Exercise brief —
Would you return, word for word, the lines of the data below from the line with "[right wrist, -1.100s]" through the line with "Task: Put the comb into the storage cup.", and no others?

Recorded information —

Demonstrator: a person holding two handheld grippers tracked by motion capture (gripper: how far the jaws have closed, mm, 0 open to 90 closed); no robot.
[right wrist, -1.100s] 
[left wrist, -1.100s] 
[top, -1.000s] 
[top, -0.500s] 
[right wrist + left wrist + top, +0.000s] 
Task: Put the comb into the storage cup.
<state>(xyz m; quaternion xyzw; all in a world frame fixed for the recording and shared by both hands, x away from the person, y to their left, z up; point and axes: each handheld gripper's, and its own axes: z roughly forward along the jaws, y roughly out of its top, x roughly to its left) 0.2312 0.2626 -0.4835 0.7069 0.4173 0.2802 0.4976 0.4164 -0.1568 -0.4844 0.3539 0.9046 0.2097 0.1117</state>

Solved exercise —
[right wrist, -1.100s] 
[left wrist, -1.100s] 
[top, -1.000s] 
[top, -0.500s] 
[right wrist + left wrist + top, +0.000s] 
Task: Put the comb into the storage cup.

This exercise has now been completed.